Light plays a key role in healthcare, from reliable diagnostics to rapid recovery. Precise standard specifications for lighting different areas must be harmonised with a pleasant feeling of space. An ideal lighting concept for hospitals is flexible, energy-saving, and focuses on people's needs.
There are waiting areas, examination and patient rooms, recreation rooms, and staff workplaces in hospitals. It is therefore important to consider and plan each area separately to meet the respective requirements.
The lighting mood greatly influences patient recovery. In bright, open rooms with natural light colours, the body can recover and regenerate better. Indirect light is particularly pleasant, as it makes the room appear larger. Since people in patient rooms spend a lot of time in bed, the lighting needs to be adapted to this position. The positioning and optical coverage of luminaires prevents bedridden patients being dazzled by room light.

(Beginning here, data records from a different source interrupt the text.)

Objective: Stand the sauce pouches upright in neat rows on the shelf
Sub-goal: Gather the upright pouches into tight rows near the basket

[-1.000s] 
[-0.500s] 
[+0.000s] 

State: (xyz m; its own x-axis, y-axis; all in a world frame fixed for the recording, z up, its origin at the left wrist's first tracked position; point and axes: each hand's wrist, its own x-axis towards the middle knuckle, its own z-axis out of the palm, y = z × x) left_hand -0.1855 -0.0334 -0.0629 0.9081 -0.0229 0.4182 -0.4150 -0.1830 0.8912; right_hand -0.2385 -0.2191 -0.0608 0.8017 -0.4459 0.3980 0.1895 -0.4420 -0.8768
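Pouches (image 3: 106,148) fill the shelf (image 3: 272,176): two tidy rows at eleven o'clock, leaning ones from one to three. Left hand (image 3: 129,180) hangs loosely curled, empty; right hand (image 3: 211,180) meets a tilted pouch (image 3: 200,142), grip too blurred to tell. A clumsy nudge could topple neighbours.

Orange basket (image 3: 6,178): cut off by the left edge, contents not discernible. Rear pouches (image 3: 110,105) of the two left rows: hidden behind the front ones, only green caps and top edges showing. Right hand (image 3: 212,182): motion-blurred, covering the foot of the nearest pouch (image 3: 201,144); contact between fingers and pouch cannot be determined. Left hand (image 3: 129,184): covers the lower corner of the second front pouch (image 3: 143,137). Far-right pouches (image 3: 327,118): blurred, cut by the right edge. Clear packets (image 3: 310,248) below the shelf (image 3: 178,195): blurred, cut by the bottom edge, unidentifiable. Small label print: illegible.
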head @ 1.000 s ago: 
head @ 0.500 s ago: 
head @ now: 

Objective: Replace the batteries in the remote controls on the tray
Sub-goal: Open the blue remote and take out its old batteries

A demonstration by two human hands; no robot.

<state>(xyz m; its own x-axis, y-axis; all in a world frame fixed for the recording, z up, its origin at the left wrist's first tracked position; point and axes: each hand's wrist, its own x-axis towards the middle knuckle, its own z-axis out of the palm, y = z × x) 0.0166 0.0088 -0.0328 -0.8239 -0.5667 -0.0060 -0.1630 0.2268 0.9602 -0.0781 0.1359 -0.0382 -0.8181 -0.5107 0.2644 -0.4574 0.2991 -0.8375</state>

Small reading lights are mandatory for each hospital bed, which must reach at least 300 lux at the reading position. The light emission direction prevents patients in neighbouring beds from being disturbed. Orientation light and night lighting are particularly important since patients are in an unfamiliar environment. They help patients navigate while also providing caregivers with sufficient light for routine checks. For nursing procedures, illuminance should be at least 300 lux at the examination level. To best support recovery, lighting should be synchronised with the patient's internal clock. This requires sufficient illuminance to reach the patient's eye. Different light colours and illuminance levels create a special, biologically effective light pattern, based on the dynamics of daylight outdoors. As a result, the patients’ physiological performance curve follows its natural rhythm, despite staying in the room all day. This improves awareness activity, enhances memory, and stabilises the day/night rhythm. Especially after a period of artificial deep sleep or a coma, patients can find their way back into their natural circadian rhythm more quickly and regenerate both physically and psychologically. DIN SPEC 67600 recommends a cylindrical illuminance of ≥ 250 MEDI lux for at least four hours during the mornings at the head position of a 32-year-old patient.
The lighting in a patient's room must meet many requirements. We selected two RECOVER PRO units of 1350 mm length in this example. The minimum requirements of the lighting standard are only sufficient to fulfil the visual task in question. Since the biological light effect especially contributes to patients' healing success, significantly higher illuminance levels are available at the patient's eye in this example.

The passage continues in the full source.